There is no denying that movies have always played an enormous part in my life. Hell, my life IS a movie (aren't all of ours?). I like to think I keep up with the latest and best, even (or especially) if they're not the biggest grossing, blockbuster megahits, but when a film by a director I love, making the types of movies I adore, goes five years without my even hearing of it . . . I am humbled like ya read about. And so it was when Małgorzata Szumowska (with co-director Michel Englert) of Elles . . . In the Name of the Father, and The Other Lamb popped up as a recommendation I was excited - and then saw its release date - 2025, and could only ask, how the hell did this happen?
Enough about me.
While considering the possibility that most of my friends would probably hate this movie (hate's a strong word, but sadly probably accurate. Maybe not. I hope not) Never Gonna Snow Again, is the type of film that within the first seven minutes I knew was going on my All Time Favorites List.

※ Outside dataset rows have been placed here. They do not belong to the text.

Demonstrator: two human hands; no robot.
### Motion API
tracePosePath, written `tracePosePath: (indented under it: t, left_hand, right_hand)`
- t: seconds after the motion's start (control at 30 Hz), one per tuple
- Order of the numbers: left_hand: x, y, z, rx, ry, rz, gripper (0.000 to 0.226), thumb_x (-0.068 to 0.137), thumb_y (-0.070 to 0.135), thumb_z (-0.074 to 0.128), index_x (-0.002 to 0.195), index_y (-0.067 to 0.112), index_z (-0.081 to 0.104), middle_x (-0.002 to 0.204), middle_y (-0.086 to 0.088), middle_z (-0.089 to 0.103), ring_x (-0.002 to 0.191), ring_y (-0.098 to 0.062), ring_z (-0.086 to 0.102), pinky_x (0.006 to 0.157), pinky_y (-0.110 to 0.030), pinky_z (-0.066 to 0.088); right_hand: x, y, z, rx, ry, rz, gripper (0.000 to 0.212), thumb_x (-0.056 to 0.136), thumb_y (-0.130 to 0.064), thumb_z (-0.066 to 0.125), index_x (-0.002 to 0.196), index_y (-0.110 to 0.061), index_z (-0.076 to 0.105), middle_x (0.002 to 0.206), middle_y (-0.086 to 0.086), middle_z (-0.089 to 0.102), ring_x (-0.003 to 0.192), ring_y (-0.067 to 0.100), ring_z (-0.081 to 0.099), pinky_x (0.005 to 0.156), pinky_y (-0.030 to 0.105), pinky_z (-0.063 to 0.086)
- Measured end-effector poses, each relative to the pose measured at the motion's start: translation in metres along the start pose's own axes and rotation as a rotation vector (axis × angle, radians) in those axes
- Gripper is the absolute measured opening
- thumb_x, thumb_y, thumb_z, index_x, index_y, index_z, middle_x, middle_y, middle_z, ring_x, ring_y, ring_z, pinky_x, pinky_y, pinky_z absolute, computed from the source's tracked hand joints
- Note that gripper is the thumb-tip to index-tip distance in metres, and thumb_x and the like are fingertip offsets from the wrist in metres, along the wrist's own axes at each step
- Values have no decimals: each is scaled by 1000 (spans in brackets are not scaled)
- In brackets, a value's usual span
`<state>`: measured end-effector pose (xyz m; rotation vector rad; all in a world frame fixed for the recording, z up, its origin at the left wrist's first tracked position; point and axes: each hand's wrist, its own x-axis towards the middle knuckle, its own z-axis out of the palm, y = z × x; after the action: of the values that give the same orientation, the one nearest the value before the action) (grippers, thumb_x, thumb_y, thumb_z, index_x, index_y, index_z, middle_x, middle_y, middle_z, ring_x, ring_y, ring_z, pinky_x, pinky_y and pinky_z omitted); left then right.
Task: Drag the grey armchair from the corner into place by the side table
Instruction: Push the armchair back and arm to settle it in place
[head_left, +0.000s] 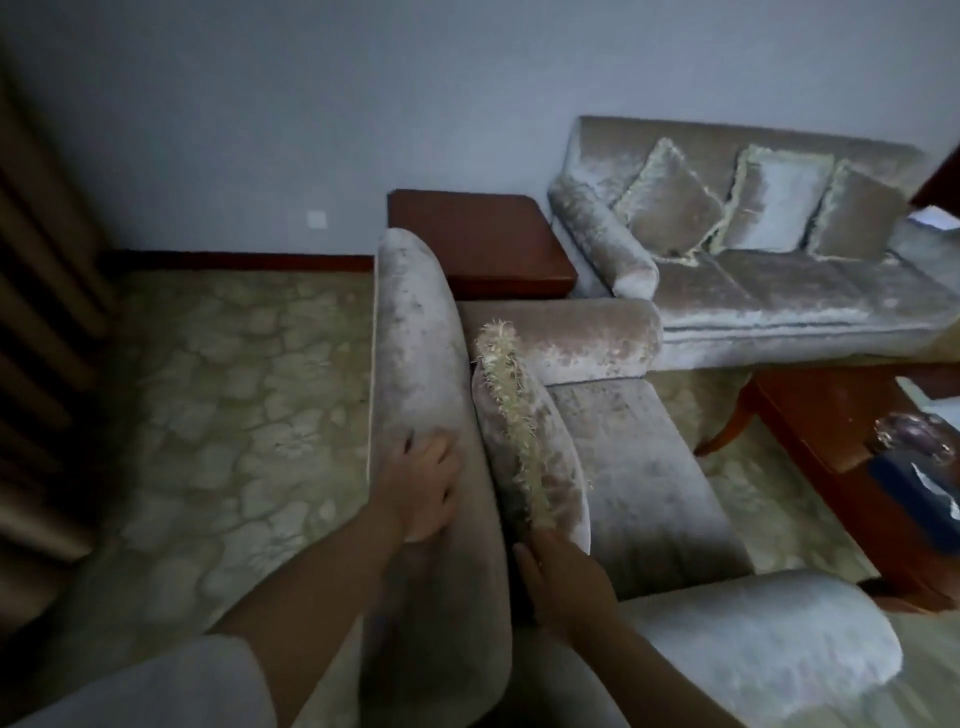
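The grey velvet armchair (415, 332) fills the middle of the view, seen from behind its backrest. Its far armrest lies against the dark red wooden side table (478, 234) by the wall. My left hand (423, 483) rests flat on top of the backrest, fingers spread over the fabric. My right hand (563, 577) sits at the inner side of the backrest, touching the lower end of a fringed cushion (530, 441) that leans on the seat. The near armrest (753, 629) is at the lower right.
A matching grey sofa (779, 291) with three cushions stands along the wall right of the side table. A dark wooden coffee table (831, 431) with objects on it stands at the right. Patterned carpet (234, 395) spreads left; curtains (36, 312) hang at the far left.
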<state>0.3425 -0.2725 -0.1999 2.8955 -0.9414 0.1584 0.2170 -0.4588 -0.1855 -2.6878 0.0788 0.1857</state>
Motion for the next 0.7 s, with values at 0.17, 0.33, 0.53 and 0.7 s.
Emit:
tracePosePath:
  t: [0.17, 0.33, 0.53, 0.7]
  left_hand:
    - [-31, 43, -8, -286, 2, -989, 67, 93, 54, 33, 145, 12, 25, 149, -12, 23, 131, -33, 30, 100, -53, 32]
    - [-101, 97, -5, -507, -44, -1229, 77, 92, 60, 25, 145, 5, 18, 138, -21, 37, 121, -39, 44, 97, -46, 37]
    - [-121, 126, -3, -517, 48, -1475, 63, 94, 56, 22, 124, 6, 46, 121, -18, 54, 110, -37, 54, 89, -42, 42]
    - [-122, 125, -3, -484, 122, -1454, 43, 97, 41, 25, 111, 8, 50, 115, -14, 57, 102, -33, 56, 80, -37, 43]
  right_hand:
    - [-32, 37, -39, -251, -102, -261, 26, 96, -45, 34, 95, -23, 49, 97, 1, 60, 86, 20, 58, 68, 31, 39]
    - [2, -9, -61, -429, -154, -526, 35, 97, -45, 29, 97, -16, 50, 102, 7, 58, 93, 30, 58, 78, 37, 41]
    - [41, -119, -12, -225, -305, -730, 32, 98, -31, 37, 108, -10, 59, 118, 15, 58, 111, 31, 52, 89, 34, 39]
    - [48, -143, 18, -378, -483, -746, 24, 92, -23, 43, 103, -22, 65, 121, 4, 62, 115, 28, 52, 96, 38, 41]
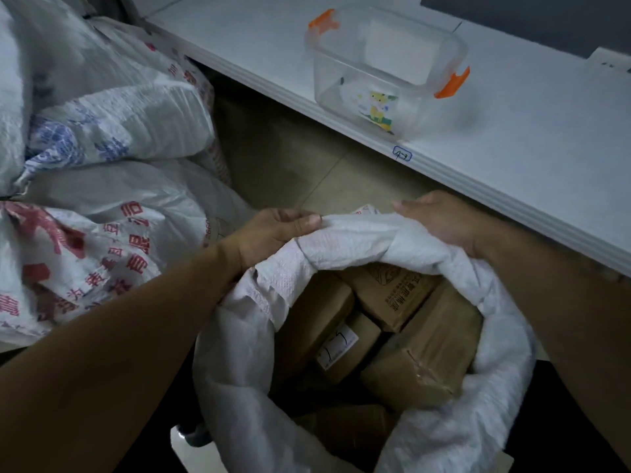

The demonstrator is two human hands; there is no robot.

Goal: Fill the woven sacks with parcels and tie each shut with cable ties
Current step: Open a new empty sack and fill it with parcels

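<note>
The left hand (273,230) pinches the far rim of the white woven sack (358,240), thumb on top, fingers curled beneath the fabric. The right hand (440,220) grips the same rim further right; its fingers (409,204) curl over the bunched fabric. Below both sets of fingers the sack mouth stands open, with brown cardboard parcels (420,363) packed inside. Beyond the right fingers, a clear plastic container (386,70) sits on the white shelf (529,148). Left of the left fingers lie filled printed sacks (102,186).
</note>
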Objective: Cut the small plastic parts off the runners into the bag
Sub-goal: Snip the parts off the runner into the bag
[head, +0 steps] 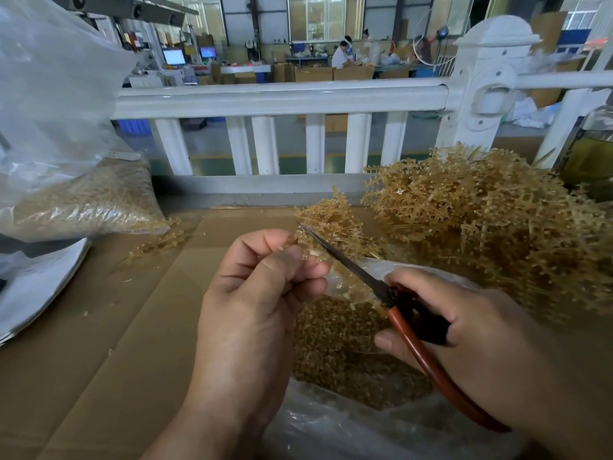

It's been called uncategorizable - which is, of course, my favorite genre. An oddly perfect blend of hypnotic art film, surrealist drama, magical realism, painting arms-length psychological portraits of its characters, in a beautifully darkly comic, homogenized society that appears sterile on the outside, but really is a jumbled, gooey mess inside. The name of recent film legend David Lynch pops up in a number of other reviews, and while I wanted to resist doing so here, I can't. Lynch's influence - intentionally or not - can be felt in numerous scenes and sequences, motifs and effects, even as Szumowska stays faithful to her own style. Have no fear, the director is not copying Lynch, but one feels that a school perhaps is perhaps more formally developing here. I'm all for it. Oh, and while never preachy (the opposite of it in fact) there's also not the so subtle message about climate change, nuclear disasters, and such. Yeah.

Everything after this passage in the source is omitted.